DOD office to fill communications gap

DOD has set up an office to ensure the compatibility of communications systems across DOD, the intelligence community and NASA

The Defense Department has set up an office charged with ensuring the compatibility of communications systems across DOD, the intelligence community and NASA.

The Transformational Communications Office, headed by Navy Rear Adm. Rand Fisher, will develop a common architecture and acquisition strategy for the three communities so that information can be easily accessed and shared among the agencies.

At a Sept. 3 Pentagon press briefing, Air Force undersecretary Peter Teets, also director of the National Reconnaissance Office, said a study conducted earlier this year showed that "our baseline program plan would not meet forecast requirements and that we needed to transform our communications architecture."

The time is right, Teets said. "We now have a window of opportunity to provide an architectural framework for a compatible communications system across [DOD] and the intelligence community that could increase our capabilities by a factor of 10."

The communications office will develop a joint architecture and acquisition strategy by coordinating the development of systems under existing agency program offices using their authorities and budgets, Teets said.

"Each service or agency will remain responsible for managing their individual programs within the framework of the transformational communications architecture," said Teets, adding that although the communications office is "a joint office, it won't have acquisition authority."

Teets said the communications office will ensure that various feeder systems "connect to the warfighter and that the warfighter can get on-demand service from the communication system. When he needs something in the cockpit of an airplane, it will be there."

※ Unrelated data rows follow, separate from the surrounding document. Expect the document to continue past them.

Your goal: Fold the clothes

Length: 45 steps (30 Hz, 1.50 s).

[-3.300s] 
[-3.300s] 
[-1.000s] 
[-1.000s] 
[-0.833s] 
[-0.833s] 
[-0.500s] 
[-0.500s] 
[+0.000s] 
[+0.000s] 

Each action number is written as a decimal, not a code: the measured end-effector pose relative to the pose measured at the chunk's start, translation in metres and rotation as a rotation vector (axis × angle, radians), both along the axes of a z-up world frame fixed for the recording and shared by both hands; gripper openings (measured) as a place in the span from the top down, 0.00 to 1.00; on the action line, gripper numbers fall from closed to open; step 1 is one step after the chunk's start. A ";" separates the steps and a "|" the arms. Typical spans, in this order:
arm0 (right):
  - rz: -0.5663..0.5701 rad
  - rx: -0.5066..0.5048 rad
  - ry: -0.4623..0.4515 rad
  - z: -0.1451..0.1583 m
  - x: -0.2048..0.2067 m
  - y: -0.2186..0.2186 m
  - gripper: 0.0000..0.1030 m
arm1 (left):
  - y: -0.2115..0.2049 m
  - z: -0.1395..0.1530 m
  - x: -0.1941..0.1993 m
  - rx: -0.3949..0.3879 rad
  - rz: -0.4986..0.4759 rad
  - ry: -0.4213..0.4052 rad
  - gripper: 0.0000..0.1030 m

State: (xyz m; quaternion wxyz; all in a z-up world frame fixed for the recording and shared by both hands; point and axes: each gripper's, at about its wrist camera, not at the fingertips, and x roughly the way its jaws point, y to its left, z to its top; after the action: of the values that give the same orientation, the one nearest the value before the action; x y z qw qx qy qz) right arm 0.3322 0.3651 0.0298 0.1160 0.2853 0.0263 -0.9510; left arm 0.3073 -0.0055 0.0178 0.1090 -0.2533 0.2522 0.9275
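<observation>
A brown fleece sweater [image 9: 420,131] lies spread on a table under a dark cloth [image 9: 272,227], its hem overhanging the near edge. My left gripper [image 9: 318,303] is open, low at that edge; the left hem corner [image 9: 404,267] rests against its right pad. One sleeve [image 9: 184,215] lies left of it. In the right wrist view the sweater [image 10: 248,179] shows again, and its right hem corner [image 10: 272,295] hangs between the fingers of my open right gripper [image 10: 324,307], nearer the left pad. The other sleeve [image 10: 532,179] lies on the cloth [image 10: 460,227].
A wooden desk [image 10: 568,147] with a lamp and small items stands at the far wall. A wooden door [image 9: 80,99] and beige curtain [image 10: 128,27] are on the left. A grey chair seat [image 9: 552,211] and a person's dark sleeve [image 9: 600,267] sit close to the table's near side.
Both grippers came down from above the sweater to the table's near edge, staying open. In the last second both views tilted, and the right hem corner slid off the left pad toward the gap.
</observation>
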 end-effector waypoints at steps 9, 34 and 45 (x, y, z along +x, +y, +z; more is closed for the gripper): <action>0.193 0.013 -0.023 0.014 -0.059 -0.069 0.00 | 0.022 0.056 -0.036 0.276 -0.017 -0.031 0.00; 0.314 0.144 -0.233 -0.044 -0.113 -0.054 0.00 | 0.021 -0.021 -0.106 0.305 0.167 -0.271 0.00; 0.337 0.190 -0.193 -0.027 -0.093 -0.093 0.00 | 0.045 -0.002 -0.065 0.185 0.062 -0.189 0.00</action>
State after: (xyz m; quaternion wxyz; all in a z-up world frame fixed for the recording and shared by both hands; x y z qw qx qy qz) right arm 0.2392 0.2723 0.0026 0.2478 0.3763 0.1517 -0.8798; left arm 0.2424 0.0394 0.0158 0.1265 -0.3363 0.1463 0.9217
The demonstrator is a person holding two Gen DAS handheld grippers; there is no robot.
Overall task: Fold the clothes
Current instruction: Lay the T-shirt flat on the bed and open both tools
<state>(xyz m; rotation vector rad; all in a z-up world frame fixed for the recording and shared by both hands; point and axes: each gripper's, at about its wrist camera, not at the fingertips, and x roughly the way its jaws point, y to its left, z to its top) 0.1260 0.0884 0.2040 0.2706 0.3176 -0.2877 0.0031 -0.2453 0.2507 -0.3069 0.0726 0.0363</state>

The office will also ensure that the protocols used in the military services, intelligence community and NASA are compatible so that when an "intelligence community analyst requests a certain piece of information from a database located a long way away, he'll be able to request it and get rapid service, as will the warfighter," he said.

If an agency is on a path to acquire systems that are incompatible with others, Teets said he would make the leaders of that agency aware of the situation.

"I don't think this is a case of arm twist[ing]; it's a case of connect[ing] with development, plans, schedules," he said.

"But remember, what this is going to do [is] bring together representatives of all of the organizations that currently are involved in communications and together come up with the architecture," said Fisher, who is also director of communications at the National Reconnaissance Office and commander of the Navy's Space and Naval Warfare Systems Command's Space Field Activity in San Diego.

Jack Spencer, an analyst with the Heritage Foundation, a Washington, D.C., think tank, said the communications office would not only help facilitate DOD's transformation, but it would also "help bring about greater jointness that the department has been trying to achieve since its inception."